- Required work -
Search the records below for the word "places", then return every line where it appears.

Start of Raw data

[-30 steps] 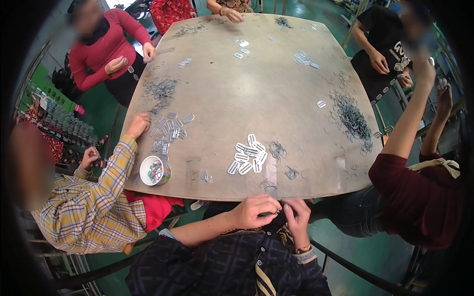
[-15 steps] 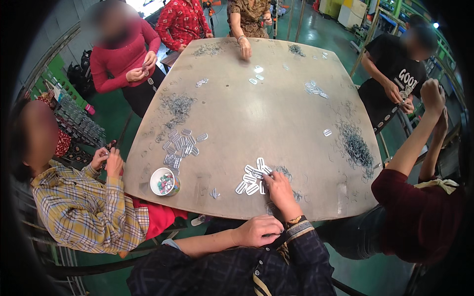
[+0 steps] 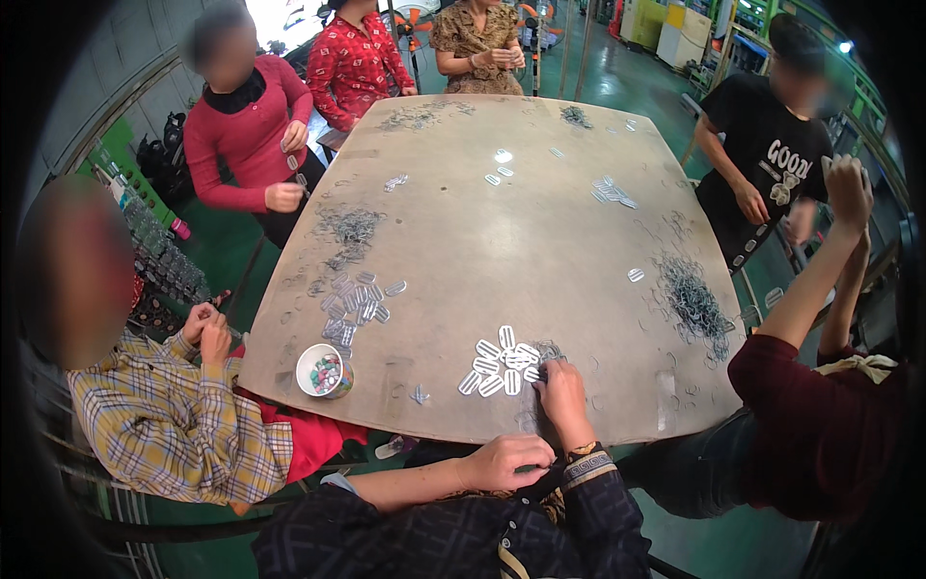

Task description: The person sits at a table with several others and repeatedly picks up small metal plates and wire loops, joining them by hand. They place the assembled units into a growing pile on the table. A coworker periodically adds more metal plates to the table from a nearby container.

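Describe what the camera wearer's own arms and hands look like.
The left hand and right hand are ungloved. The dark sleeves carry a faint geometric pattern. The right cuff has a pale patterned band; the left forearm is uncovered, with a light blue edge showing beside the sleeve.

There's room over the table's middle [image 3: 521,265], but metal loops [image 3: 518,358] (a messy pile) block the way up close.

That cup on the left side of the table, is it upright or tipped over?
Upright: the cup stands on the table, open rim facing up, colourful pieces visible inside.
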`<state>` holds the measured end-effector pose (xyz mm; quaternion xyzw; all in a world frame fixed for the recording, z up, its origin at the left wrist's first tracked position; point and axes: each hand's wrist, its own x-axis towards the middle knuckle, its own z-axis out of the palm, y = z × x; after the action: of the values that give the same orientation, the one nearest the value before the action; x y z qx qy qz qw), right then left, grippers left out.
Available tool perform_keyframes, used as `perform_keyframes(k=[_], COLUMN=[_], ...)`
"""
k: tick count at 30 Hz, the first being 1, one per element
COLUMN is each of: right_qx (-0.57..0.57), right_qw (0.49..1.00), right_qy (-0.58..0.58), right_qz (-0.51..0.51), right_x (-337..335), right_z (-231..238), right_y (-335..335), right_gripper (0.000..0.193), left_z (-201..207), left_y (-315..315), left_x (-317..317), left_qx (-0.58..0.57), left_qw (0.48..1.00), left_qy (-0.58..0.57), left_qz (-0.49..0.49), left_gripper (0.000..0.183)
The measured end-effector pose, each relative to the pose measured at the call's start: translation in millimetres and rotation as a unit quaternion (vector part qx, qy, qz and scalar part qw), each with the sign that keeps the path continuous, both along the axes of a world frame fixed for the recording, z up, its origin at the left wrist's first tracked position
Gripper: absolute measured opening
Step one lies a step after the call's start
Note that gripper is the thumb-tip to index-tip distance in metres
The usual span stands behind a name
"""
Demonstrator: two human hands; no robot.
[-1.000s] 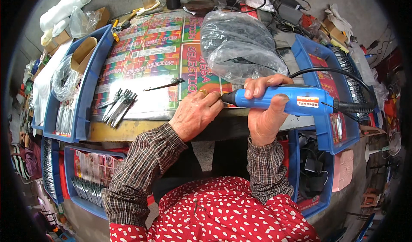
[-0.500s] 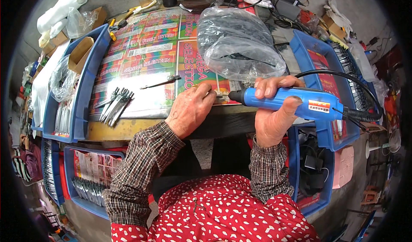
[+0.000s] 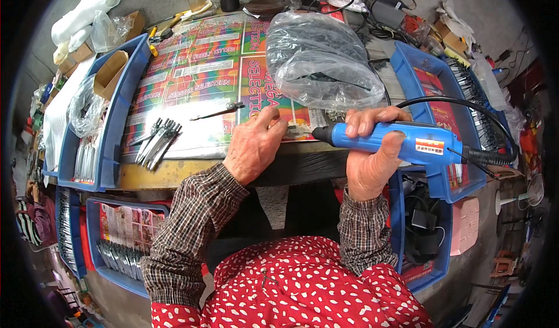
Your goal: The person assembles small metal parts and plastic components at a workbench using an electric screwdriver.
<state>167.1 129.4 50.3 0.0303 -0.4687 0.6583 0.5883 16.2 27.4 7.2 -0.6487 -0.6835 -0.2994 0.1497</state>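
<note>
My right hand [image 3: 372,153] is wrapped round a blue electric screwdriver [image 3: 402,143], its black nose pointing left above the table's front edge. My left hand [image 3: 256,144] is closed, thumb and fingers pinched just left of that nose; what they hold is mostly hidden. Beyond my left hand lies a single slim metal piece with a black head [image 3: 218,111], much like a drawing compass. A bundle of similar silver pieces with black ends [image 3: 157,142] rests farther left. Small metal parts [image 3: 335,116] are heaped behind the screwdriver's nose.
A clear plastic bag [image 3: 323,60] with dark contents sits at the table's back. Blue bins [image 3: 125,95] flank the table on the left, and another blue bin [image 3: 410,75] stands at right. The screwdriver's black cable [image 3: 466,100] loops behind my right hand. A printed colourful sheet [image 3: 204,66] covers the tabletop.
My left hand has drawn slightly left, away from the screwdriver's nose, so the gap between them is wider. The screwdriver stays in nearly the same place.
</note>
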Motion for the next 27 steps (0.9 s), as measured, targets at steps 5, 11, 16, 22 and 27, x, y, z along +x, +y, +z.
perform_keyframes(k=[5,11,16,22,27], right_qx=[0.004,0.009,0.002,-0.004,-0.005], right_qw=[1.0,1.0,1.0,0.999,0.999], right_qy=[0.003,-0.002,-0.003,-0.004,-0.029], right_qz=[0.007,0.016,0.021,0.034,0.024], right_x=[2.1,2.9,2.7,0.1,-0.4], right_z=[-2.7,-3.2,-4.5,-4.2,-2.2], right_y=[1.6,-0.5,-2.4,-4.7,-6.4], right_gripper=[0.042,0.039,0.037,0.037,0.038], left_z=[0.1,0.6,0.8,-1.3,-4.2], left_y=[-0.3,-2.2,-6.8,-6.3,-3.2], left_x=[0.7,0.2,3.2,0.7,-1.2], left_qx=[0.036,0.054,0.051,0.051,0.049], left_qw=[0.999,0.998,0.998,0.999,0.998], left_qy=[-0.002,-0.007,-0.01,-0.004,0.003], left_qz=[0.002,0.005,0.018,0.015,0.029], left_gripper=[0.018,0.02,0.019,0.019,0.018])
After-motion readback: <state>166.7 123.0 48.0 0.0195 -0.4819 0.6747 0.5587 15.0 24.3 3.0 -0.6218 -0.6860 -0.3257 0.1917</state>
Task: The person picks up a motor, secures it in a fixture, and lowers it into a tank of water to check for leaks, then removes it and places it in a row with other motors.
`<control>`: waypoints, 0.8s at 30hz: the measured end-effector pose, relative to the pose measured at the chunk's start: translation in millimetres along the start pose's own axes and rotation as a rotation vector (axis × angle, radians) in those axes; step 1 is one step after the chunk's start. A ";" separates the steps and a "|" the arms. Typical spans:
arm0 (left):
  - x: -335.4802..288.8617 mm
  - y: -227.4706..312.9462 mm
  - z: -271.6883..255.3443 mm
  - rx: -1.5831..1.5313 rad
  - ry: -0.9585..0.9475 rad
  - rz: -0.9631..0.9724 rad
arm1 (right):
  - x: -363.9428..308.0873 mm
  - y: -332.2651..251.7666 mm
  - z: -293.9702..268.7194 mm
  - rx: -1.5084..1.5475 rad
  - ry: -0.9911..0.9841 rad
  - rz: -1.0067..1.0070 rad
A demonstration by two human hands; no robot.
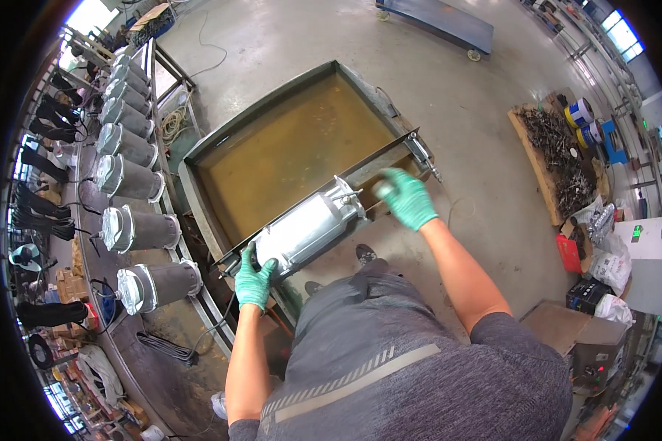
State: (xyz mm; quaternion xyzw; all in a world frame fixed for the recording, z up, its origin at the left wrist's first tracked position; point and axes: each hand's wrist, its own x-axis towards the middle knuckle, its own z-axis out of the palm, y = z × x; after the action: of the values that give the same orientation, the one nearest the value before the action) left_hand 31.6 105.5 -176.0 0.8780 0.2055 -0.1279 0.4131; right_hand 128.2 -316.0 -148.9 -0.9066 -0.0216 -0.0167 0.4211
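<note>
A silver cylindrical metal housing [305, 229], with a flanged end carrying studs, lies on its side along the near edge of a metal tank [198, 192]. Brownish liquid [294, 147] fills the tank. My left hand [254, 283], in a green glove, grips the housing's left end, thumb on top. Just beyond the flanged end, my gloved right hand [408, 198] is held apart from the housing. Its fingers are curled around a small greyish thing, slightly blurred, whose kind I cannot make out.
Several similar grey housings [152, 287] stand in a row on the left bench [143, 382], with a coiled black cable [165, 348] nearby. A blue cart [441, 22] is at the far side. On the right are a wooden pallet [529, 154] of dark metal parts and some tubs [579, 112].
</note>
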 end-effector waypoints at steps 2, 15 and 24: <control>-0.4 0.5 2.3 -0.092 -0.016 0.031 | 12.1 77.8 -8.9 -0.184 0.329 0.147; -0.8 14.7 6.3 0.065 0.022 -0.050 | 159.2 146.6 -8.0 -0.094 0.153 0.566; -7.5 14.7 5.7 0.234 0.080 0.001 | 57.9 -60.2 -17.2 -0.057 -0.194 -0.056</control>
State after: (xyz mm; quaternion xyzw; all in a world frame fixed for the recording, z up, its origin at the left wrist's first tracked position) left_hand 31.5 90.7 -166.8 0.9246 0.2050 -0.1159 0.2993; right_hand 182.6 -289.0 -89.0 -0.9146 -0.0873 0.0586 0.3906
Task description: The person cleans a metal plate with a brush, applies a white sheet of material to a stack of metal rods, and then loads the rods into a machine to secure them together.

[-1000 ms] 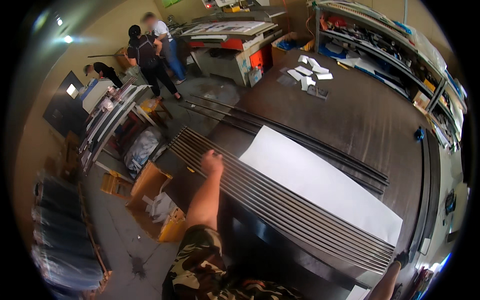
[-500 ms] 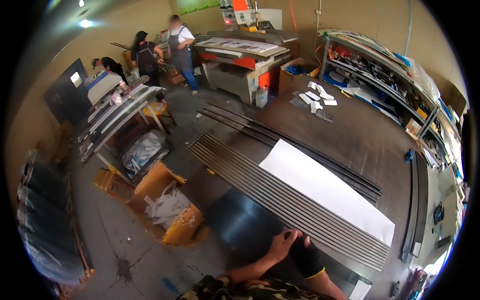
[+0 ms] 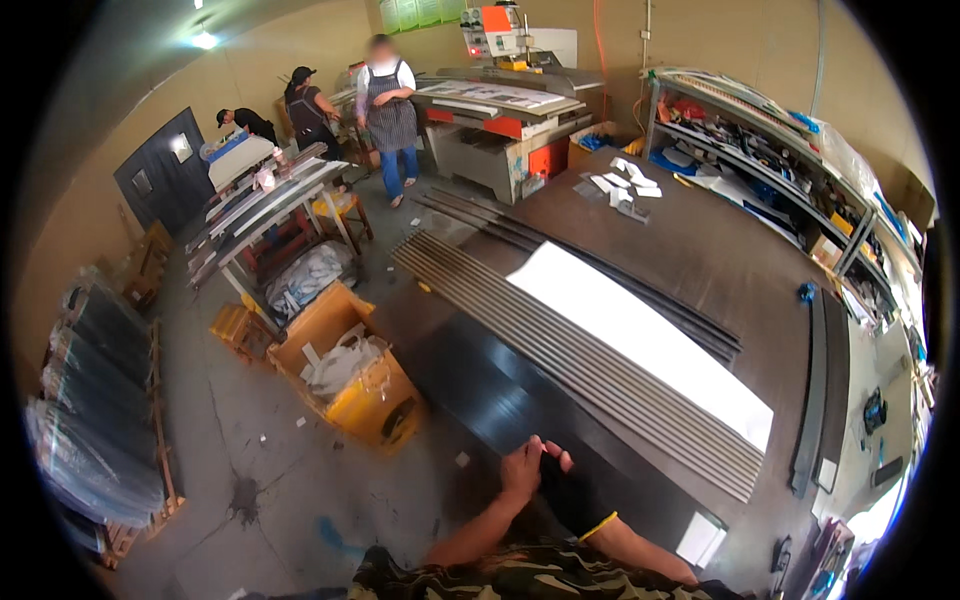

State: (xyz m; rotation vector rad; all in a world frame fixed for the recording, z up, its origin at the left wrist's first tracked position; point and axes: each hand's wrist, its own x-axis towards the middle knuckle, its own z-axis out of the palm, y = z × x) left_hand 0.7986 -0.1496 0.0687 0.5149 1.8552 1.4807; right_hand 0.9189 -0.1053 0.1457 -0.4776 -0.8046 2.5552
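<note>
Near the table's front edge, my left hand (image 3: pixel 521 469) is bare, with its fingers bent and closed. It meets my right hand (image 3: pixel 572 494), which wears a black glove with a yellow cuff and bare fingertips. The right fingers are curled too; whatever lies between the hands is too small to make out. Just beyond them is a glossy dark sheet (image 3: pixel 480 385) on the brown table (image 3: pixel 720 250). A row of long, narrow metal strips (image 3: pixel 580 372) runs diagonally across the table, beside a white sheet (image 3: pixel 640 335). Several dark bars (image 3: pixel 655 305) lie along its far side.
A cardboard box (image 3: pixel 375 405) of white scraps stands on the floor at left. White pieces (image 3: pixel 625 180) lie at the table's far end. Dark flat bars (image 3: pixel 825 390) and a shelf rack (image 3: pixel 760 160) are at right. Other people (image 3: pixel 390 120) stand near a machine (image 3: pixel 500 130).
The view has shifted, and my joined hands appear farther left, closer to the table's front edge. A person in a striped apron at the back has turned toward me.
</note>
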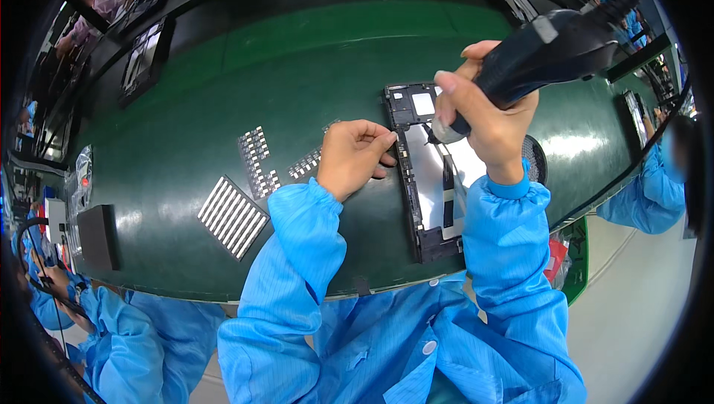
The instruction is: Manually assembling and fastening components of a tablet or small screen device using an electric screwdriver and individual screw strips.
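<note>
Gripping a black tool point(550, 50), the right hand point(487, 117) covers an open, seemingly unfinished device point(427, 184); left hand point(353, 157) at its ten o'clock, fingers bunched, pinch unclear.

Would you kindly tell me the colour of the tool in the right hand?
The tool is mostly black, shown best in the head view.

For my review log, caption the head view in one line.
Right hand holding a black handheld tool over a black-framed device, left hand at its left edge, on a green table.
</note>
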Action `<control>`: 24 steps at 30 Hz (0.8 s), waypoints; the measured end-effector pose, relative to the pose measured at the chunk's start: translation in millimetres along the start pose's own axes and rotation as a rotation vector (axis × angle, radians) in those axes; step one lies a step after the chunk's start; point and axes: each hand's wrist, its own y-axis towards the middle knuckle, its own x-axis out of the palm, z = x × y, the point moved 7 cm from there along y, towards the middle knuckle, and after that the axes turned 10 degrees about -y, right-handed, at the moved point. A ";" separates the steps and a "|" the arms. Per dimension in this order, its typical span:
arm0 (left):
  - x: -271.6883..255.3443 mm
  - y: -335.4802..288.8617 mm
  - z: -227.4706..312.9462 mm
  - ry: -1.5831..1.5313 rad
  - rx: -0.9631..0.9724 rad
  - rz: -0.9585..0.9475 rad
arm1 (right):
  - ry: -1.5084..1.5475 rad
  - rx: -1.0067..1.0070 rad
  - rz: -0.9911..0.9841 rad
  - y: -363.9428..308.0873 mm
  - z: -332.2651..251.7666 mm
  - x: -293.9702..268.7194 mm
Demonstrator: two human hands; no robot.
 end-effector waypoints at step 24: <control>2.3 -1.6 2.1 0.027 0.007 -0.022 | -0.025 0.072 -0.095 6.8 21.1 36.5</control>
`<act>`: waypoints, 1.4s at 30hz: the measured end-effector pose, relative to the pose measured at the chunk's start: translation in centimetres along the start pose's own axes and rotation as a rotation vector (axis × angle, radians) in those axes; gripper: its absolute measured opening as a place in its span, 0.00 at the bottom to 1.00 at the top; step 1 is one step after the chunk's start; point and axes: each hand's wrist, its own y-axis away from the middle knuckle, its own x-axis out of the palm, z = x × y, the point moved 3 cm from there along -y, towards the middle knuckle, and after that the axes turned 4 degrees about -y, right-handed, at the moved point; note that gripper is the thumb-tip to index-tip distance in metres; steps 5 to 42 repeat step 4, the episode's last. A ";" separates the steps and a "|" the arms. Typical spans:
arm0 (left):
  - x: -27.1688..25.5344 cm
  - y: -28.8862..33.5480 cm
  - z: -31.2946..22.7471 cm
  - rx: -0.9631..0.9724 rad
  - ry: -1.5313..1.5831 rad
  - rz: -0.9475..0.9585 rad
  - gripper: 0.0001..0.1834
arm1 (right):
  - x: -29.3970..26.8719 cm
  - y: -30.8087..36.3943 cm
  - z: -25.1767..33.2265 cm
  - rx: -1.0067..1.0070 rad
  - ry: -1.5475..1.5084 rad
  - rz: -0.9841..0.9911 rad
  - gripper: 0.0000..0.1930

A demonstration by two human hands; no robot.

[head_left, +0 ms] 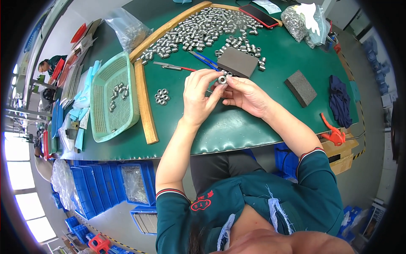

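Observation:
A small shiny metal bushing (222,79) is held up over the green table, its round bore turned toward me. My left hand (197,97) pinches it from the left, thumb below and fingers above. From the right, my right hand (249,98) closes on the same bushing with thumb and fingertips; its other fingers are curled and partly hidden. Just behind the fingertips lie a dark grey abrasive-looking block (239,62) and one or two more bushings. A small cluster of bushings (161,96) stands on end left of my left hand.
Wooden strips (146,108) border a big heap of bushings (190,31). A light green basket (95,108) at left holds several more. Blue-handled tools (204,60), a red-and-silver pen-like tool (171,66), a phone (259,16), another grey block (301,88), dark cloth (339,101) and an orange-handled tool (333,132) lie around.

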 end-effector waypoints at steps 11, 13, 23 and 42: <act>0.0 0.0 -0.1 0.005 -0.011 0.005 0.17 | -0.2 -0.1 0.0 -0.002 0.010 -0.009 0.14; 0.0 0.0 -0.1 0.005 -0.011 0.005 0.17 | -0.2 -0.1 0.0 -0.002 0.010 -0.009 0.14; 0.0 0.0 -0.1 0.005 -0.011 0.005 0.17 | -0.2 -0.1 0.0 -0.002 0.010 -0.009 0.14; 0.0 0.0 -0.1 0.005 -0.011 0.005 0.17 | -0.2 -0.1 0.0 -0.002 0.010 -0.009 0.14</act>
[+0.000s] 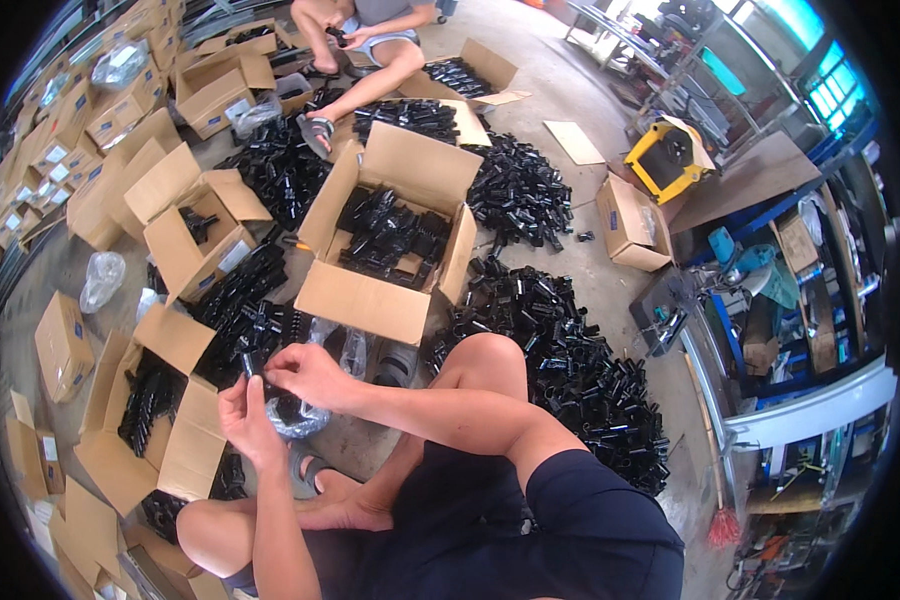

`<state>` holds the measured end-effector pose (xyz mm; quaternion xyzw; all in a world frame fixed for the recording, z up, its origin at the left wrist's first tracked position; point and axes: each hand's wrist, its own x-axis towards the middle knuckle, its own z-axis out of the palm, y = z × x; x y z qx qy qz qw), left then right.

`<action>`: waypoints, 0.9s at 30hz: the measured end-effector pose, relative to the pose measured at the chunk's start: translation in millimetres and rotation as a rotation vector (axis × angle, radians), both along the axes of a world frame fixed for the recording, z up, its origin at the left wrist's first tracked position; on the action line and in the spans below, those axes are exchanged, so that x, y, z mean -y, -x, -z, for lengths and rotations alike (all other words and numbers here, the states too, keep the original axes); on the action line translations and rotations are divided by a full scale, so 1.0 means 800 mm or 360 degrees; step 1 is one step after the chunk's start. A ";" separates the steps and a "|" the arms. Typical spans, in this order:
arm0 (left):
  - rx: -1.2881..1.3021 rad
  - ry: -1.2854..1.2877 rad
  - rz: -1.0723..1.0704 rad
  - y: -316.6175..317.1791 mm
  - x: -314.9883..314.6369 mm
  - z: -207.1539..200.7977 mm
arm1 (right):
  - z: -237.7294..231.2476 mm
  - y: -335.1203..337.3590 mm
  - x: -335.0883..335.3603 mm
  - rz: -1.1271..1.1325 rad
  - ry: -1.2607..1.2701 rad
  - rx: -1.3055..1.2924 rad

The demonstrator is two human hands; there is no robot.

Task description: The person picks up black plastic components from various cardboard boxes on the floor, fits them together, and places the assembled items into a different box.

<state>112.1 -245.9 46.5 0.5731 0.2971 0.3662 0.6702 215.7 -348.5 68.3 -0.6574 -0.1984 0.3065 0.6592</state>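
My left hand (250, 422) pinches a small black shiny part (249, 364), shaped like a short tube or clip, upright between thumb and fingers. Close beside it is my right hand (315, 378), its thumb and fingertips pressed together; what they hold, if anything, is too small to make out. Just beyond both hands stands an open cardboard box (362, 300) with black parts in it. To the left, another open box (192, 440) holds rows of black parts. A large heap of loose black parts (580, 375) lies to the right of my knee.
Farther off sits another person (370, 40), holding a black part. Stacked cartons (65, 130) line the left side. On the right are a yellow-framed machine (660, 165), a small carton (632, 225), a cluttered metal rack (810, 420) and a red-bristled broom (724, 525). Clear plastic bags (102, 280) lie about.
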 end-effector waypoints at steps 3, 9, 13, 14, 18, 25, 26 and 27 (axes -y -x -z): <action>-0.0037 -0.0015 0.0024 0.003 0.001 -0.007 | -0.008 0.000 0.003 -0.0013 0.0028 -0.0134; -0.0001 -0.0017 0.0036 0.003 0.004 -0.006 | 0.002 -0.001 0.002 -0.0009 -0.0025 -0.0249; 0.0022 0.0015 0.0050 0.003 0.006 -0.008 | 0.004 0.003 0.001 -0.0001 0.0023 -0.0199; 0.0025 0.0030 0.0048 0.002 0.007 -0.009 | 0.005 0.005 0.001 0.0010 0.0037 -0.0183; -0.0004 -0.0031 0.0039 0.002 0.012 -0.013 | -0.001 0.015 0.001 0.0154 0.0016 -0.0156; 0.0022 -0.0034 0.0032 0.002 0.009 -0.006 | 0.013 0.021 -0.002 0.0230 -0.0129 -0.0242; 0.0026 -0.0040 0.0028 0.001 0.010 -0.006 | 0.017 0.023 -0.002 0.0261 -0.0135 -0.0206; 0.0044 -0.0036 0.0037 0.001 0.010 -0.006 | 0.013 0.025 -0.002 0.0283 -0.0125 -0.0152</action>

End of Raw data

- Answer space -
Task: The person picks up a motor, secures it in a fixture, and lowers it into a tank of water to check for leaks, then removes it and places it in a row with other motors.
Task description: The person picks up black plastic components from various cardboard boxes on the floor, fits them together, and places the assembled items into a different box.

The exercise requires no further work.